TASK TO COMPLETE
Nothing but the lines from the one containing "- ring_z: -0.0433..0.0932" through the one containing "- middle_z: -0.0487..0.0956", both included, should be given again, each exactly as written below.

>>>>

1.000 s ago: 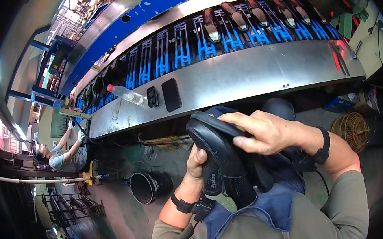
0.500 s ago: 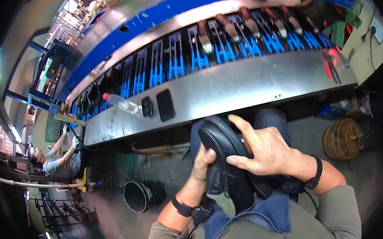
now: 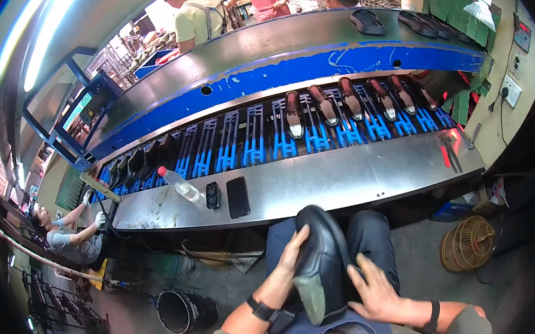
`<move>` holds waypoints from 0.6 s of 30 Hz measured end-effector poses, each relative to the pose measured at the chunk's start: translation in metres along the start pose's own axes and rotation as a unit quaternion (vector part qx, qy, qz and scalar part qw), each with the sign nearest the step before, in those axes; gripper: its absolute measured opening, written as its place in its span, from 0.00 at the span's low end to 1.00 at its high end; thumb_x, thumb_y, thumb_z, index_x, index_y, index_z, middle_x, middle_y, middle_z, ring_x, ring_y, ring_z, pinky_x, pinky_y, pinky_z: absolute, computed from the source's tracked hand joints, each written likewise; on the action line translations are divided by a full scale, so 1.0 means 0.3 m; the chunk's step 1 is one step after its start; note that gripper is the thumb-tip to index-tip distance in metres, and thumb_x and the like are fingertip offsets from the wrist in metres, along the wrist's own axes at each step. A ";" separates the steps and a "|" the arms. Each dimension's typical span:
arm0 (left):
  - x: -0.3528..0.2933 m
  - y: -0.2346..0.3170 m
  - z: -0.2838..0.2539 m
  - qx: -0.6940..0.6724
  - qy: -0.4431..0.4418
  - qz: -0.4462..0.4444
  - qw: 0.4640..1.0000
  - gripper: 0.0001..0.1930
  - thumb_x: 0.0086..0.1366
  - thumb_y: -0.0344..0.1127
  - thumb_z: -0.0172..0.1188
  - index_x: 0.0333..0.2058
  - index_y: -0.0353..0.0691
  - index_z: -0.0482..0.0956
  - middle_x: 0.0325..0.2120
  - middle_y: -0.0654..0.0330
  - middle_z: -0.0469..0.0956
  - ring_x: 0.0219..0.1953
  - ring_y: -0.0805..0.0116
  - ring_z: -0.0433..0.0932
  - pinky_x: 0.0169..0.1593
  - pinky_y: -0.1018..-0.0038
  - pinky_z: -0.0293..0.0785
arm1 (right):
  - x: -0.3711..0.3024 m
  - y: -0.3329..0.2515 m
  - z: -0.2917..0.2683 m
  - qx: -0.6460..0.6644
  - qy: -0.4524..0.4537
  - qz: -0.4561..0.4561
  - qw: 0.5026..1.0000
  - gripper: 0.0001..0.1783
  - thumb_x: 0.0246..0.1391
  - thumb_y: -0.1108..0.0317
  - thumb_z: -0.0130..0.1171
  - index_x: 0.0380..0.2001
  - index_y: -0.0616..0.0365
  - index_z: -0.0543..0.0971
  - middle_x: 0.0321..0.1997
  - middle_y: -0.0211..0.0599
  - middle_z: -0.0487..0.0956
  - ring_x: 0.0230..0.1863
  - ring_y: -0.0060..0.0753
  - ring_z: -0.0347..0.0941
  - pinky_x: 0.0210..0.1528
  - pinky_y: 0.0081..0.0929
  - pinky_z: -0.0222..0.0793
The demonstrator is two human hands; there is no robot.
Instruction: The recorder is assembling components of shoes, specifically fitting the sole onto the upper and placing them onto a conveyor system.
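red digits (image 3: pixel 523 26), grey wall controller (image 3: pixel 522 41), too small

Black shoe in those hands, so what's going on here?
The person's left hand grips a black shoe along one side, toe pointing away from the body, while the right hand is at its sole edge on the other side, fingers spread. In front, a metal ledge holds a clear bottle and a dark phone. Behind it, brown shoes sit on blue supports. At far left, a co-worker reaches toward the ledge's left end.
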State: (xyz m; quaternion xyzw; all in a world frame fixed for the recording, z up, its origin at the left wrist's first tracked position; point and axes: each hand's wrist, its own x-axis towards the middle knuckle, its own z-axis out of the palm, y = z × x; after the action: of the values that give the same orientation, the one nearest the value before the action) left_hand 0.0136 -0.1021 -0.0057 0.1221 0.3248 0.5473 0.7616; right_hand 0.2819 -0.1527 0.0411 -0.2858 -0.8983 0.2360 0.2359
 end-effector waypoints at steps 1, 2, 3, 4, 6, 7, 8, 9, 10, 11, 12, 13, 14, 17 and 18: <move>0.036 0.009 0.025 0.014 0.028 -0.021 0.999 0.20 0.75 0.44 0.53 0.57 0.36 0.71 0.47 0.53 0.81 0.47 0.62 0.83 0.51 0.64 0.83 | 0.049 -0.011 -0.030 -0.015 0.008 0.021 1.000 0.54 0.36 0.73 0.70 0.70 0.60 0.59 0.68 0.71 0.61 0.68 0.73 0.59 0.66 0.62 0.60; 0.072 0.002 0.047 0.005 0.056 -0.025 0.998 0.20 0.75 0.47 0.54 0.55 0.36 0.73 0.45 0.53 0.82 0.47 0.62 0.83 0.50 0.64 0.83 | 0.099 0.025 -0.030 -0.047 0.020 -0.075 0.996 0.50 0.36 0.72 0.68 0.68 0.56 0.64 0.69 0.66 0.61 0.70 0.69 0.58 0.67 0.60 0.58; 0.060 0.043 0.164 0.003 0.081 -0.070 0.994 0.22 0.75 0.51 0.51 0.52 0.37 0.75 0.43 0.54 0.82 0.44 0.63 0.83 0.47 0.65 0.83 | 0.139 0.071 -0.025 -0.078 0.036 -0.161 0.983 0.46 0.36 0.70 0.67 0.65 0.52 0.70 0.71 0.61 0.61 0.71 0.66 0.57 0.69 0.58 0.57; 0.045 0.039 0.148 0.068 0.090 -0.056 0.992 0.24 0.76 0.53 0.49 0.52 0.37 0.76 0.44 0.54 0.82 0.42 0.63 0.83 0.45 0.65 0.82 | 0.185 0.070 -0.043 -0.039 0.037 -0.228 0.972 0.44 0.35 0.70 0.65 0.64 0.50 0.72 0.71 0.59 0.62 0.72 0.62 0.58 0.69 0.57 0.57; -0.015 0.050 0.191 0.163 0.108 -0.067 0.979 0.27 0.77 0.56 0.44 0.53 0.36 0.77 0.43 0.55 0.82 0.36 0.65 0.82 0.41 0.67 0.80 | 0.273 0.036 -0.105 0.037 0.043 -0.287 0.956 0.43 0.35 0.68 0.65 0.63 0.46 0.73 0.70 0.55 0.65 0.72 0.56 0.60 0.69 0.59 0.57; -0.042 0.052 0.127 0.264 0.081 -0.070 0.958 0.27 0.78 0.54 0.43 0.53 0.34 0.77 0.41 0.57 0.82 0.35 0.67 0.81 0.41 0.70 0.78 | 0.299 0.004 -0.123 0.100 0.096 -0.268 0.953 0.40 0.40 0.70 0.67 0.63 0.49 0.73 0.70 0.53 0.65 0.71 0.61 0.60 0.70 0.56 0.58; -0.075 0.060 0.017 0.492 0.040 0.003 0.870 0.27 0.78 0.53 0.42 0.53 0.34 0.77 0.41 0.58 0.82 0.36 0.68 0.80 0.41 0.72 0.77 | 0.324 -0.023 -0.142 0.162 0.105 -0.179 0.965 0.39 0.46 0.69 0.67 0.64 0.53 0.70 0.71 0.53 0.64 0.72 0.59 0.60 0.71 0.52 0.57; -0.105 0.051 -0.070 0.686 -0.006 0.077 0.723 0.27 0.79 0.52 0.41 0.53 0.33 0.77 0.41 0.59 0.81 0.37 0.70 0.80 0.40 0.74 0.77 | 0.344 -0.033 -0.153 0.221 0.112 -0.088 0.965 0.37 0.51 0.69 0.68 0.65 0.57 0.67 0.71 0.54 0.62 0.72 0.57 0.60 0.72 0.48 0.57; -0.127 0.016 -0.092 0.597 0.029 0.145 0.789 0.27 0.79 0.52 0.40 0.54 0.32 0.76 0.43 0.59 0.81 0.40 0.70 0.80 0.42 0.74 0.76 | 0.359 0.025 -0.121 0.258 0.069 0.005 0.964 0.35 0.55 0.70 0.67 0.65 0.58 0.67 0.71 0.51 0.63 0.71 0.50 0.62 0.71 0.42 0.59; -0.125 -0.018 -0.099 0.497 0.063 0.208 0.840 0.28 0.79 0.51 0.39 0.55 0.31 0.76 0.45 0.58 0.81 0.42 0.70 0.80 0.45 0.74 0.75 | 0.364 0.138 -0.044 0.292 0.026 0.099 0.951 0.33 0.58 0.71 0.65 0.66 0.60 0.66 0.71 0.48 0.64 0.71 0.42 0.63 0.70 0.36 0.61; -0.096 -0.059 -0.045 0.413 0.062 0.278 0.865 0.27 0.80 0.51 0.38 0.55 0.32 0.76 0.47 0.57 0.81 0.44 0.70 0.79 0.49 0.75 0.73 | 0.360 0.278 0.064 0.443 -0.028 0.161 0.882 0.27 0.64 0.71 0.61 0.64 0.61 0.70 0.65 0.41 0.72 0.66 0.30 0.67 0.68 0.30 0.63; -0.023 -0.110 -0.039 0.316 0.045 0.308 0.896 0.28 0.80 0.51 0.38 0.56 0.32 0.76 0.48 0.55 0.80 0.45 0.70 0.79 0.51 0.74 0.72 | 0.380 0.305 0.106 0.444 -0.024 0.287 0.848 0.22 0.69 0.63 0.56 0.61 0.62 0.75 0.57 0.37 0.79 0.61 0.30 0.71 0.66 0.32 0.65; 0.047 -0.128 0.017 0.233 0.091 0.239 0.938 0.28 0.80 0.52 0.38 0.55 0.33 0.76 0.47 0.56 0.81 0.44 0.71 0.80 0.50 0.74 0.73 | 0.378 0.378 0.142 0.508 0.004 0.321 0.799 0.23 0.72 0.56 0.51 0.57 0.64 0.78 0.54 0.38 0.81 0.57 0.30 0.73 0.63 0.32 0.67; 0.191 -0.035 0.072 0.196 0.107 0.043 0.974 0.25 0.79 0.52 0.44 0.51 0.35 0.79 0.43 0.59 0.84 0.41 0.73 0.82 0.45 0.75 0.76 | 0.434 0.476 0.147 0.502 0.077 0.374 0.776 0.24 0.71 0.55 0.51 0.54 0.67 0.79 0.53 0.40 0.81 0.53 0.30 0.75 0.59 0.30 0.68; 0.218 -0.016 0.060 0.208 0.102 0.036 0.972 0.22 0.78 0.49 0.47 0.49 0.36 0.80 0.40 0.61 0.84 0.38 0.74 0.81 0.44 0.76 0.76 | 0.458 0.487 0.132 0.487 0.036 0.385 0.783 0.24 0.71 0.55 0.52 0.53 0.67 0.79 0.53 0.39 0.81 0.53 0.29 0.75 0.59 0.29 0.69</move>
State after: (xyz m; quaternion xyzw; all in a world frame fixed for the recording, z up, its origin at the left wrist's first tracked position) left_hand 0.0411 -0.0411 -0.0183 0.2332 0.5024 0.5046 0.6622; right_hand 0.2190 0.0277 -0.0317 -0.4629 -0.4704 0.7028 0.2654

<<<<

SOLUTION TO THIS TASK
  - ring_z: -0.0433..0.0932
  - pinky_x: 0.0169..0.1593
  - pinky_y: -0.1018..-0.0038
  - pinky_z: -0.0293..0.0785
arm1 (right):
  - x: -0.3711..0.3024 m
  - y: -0.3329..0.2515 m
  - z: -0.2917..0.2683 m
  - qx: -0.6460..0.6644
  - qy: -0.4524..0.4537
  - qz: -0.4561..0.4561
  - qw: 0.5026..1.0000
  - gripper: 0.0001..0.1783
  - thumb_x: 0.0246..0.1391
  - thumb_y: -0.1108..0.0317
  - thumb_z: -0.0130..0.1171
  - index_x: 0.0380..0.2001
  - index_y: -0.0616..0.0365
  - index_z: -0.0543..0.0971
  - middle_x: 0.0321..0.1997
  - middle_y: -0.0211..0.0599
  - middle_z: -0.0487..0.0956

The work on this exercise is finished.